In this case that doesn’t seem to have happened. The proposed Coalition approach for improving outcomes for the unemployed reinstates the Work for the Dole program to centre stage.

Yet the only independent research study undertaken of this program found that – far from improving outcomes for the unemployed – Work for the Dole caused participants to spend longer amounts of time on welfare payments. ...

Work for the Dole participants were still substantially more likely to remain unemployed. A consequence of Work for the Dole participants moving off payments more slowly was that they spent a longer average amount of time in receipt of payments.

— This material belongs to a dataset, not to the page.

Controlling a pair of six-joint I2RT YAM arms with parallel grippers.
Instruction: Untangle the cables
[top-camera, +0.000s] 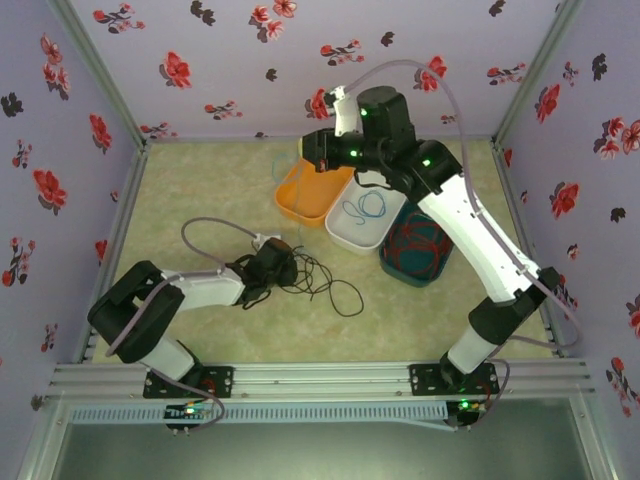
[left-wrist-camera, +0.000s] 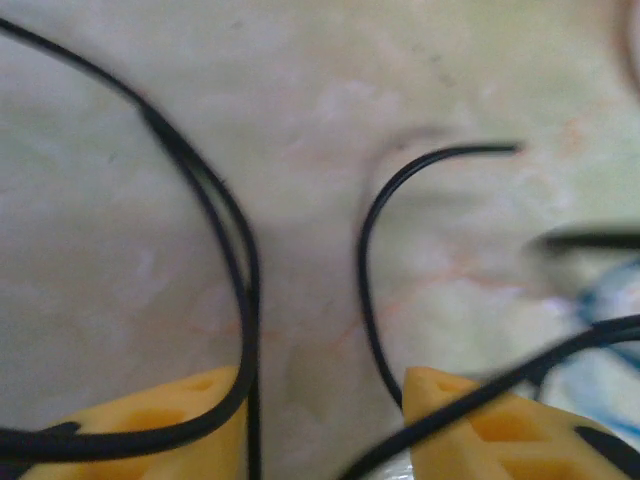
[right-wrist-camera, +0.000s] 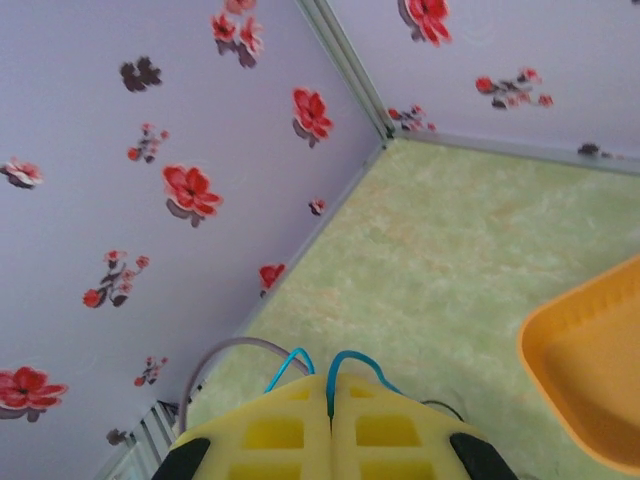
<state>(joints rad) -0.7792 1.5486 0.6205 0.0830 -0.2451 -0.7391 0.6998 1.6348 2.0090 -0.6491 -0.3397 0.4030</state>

By 12 months after commencing participation they had been in receipt of payments on average for 2.2 fortnights longer than those who did not participate in Work for the Dole.

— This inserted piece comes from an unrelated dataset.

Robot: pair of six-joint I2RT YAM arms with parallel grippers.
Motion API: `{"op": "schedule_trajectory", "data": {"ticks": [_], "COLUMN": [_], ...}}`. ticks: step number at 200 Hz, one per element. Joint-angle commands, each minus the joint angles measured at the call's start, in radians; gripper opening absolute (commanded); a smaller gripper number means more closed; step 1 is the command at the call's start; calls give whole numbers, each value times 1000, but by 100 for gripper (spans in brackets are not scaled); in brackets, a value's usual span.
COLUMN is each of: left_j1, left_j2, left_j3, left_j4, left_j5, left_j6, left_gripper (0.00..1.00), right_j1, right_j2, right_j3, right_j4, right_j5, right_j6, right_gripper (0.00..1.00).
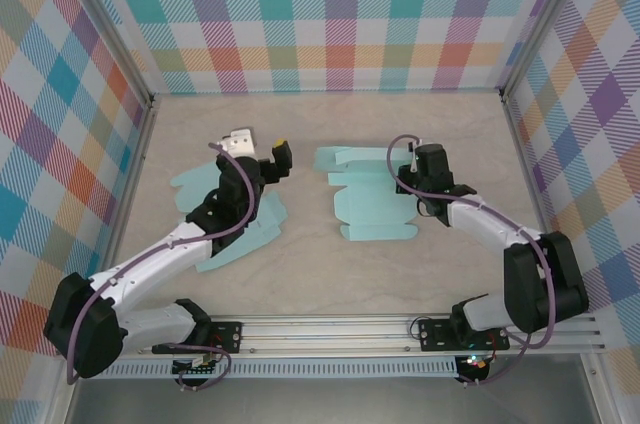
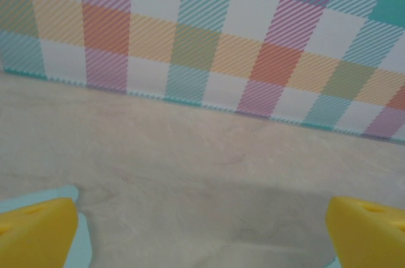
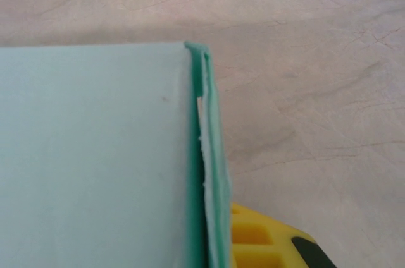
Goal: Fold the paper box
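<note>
The flat paper box (image 1: 365,206) has its folded right edge pinched in the right claw (image 1: 416,194); left of it, the left claw (image 1: 262,150) gapes wide.

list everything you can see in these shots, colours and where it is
paper box blanks: 2, pale teal, lying on the table; left blank partly under the left arm, right blank right of centre, its edge doubled over in the right wrist view
table: 1, beige with wood grain, under everything
walls: 3, pastel plaid, at the left, far and right sides
rail: 1, silver metal, at the near edge, carrying both arm bases
left gripper: 1, black with yellow fingertips, open, over the left blank's far end
right gripper: 1, black with yellow fingertips, shut on the right blank's right edge
</note>
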Motion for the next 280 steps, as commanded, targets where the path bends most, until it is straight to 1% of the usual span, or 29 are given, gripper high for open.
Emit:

Why might Work for the Dole participants spend a longer time unemployed? We believe that the main potential explanation is that participation in Work for the Dole may cause or allow reduced job search effort.

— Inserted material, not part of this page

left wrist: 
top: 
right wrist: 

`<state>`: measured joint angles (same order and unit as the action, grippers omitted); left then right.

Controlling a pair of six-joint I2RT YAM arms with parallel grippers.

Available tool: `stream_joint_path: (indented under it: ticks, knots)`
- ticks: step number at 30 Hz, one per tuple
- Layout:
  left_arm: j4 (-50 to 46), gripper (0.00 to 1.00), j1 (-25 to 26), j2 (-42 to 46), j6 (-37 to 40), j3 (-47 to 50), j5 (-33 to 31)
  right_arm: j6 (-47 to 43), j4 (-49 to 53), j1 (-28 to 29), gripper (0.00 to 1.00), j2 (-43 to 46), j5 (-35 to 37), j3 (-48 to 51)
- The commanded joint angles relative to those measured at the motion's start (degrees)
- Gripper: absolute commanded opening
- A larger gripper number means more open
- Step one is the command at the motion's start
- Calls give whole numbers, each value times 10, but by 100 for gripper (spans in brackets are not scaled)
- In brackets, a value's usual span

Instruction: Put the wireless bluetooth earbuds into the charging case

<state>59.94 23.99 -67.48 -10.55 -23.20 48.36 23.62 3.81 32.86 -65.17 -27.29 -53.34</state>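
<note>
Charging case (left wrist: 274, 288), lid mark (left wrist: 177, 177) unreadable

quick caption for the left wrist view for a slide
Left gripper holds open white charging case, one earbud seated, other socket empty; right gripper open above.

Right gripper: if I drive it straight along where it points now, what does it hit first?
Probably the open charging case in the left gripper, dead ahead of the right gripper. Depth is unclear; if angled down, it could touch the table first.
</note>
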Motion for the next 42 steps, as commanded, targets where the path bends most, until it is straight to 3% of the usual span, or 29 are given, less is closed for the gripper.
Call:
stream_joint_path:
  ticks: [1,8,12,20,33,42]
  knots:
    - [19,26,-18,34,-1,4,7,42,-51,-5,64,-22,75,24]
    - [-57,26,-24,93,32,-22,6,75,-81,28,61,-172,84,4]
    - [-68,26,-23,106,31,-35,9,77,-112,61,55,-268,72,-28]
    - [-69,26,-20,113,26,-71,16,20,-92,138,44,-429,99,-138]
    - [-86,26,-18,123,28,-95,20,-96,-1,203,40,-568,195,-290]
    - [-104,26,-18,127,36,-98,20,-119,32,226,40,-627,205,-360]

There is growing international evidence of a ‘lock-in’ or ‘attachment’ effect during program participation. For example, an evaluation of the Community Work Program in New Zealand found that many participants viewed their work experience placements as ‘work’ and therefore did not engage in job search activity.

A lock-in effect would explain why the rate of exit from welfare payments was so much slower for Work for Dole participants during the time when they were doing Work for the Dole, but reversed thereafter so that their rate of exit was quicker than for non-participants.

Unemployed who have done Work for the Dole however never completely caught up to others in the likelihood of moving off welfare payments. One possibility to explain this absence of catch-up is that there is a permanent ‘scarring’ effect on Work for the Dole participants. ...

Having policies to improve labour market outcomes for the unemployed should be a major policy objective for any government. ...

On the evidence available, however, Work for the Dole cannot be part of achieving the objective. Suggesting that it might seems to be more about creating the impression that all the unemployed need to get back to work is a good kick in the bum.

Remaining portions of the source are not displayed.